- **TASK DETAILS**: Could you set down the full listing, unchanged?

- **SUPPLIED MATERIAL**:
★ ★ ★ ★ ★ ★ ★
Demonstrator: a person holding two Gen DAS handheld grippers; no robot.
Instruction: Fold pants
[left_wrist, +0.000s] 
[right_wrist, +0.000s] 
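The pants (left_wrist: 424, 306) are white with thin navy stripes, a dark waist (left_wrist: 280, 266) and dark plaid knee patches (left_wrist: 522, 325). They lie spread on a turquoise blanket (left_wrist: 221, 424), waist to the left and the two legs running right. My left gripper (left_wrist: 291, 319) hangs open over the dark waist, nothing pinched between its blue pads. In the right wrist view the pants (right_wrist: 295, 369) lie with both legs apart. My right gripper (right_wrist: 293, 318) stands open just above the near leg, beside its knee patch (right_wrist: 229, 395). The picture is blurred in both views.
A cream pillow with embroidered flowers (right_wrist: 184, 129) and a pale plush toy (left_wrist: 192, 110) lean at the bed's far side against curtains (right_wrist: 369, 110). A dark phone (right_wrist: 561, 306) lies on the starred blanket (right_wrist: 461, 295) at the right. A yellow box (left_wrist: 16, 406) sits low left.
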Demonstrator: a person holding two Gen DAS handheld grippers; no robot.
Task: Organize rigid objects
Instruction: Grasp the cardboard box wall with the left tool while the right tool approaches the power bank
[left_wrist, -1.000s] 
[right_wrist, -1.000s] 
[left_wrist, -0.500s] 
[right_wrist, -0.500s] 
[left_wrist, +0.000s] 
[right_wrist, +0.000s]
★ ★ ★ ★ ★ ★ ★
- **SOLUTION TO THE PROBLEM**:
Demonstrator: a person holding two Gen DAS handheld grippers; no robot.
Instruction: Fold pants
[left_wrist, +0.000s] 
[right_wrist, +0.000s] 
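The pants (left_wrist: 424, 306) are white with thin navy stripes, a dark waist (left_wrist: 280, 266) and dark plaid knee patches (left_wrist: 522, 325). They lie spread on a turquoise blanket (left_wrist: 221, 424), waist to the left and the two legs running right. My left gripper (left_wrist: 291, 319) hangs open over the dark waist, nothing pinched between its blue pads. In the right wrist view the pants (right_wrist: 295, 369) lie with both legs apart. My right gripper (right_wrist: 293, 318) stands open just above the near leg, beside its knee patch (right_wrist: 229, 395). The picture is blurred in both views.
A cream pillow with embroidered flowers (right_wrist: 184, 129) and a pale plush toy (left_wrist: 192, 110) lean at the bed's far side against curtains (right_wrist: 369, 110). A dark phone (right_wrist: 561, 306) lies on the starred blanket (right_wrist: 461, 295) at the right. A yellow box (left_wrist: 16, 406) sits low left.
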Demonstrator: a person holding two Gen DAS handheld grippers; no robot.
Task: Organize rigid objects
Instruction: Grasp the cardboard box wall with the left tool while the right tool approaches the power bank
[left_wrist, -1.000s] 
[right_wrist, -1.000s] 
[left_wrist, -0.500s] 
[right_wrist, -0.500s] 
[left_wrist, +0.000s] 
[right_wrist, +0.000s]

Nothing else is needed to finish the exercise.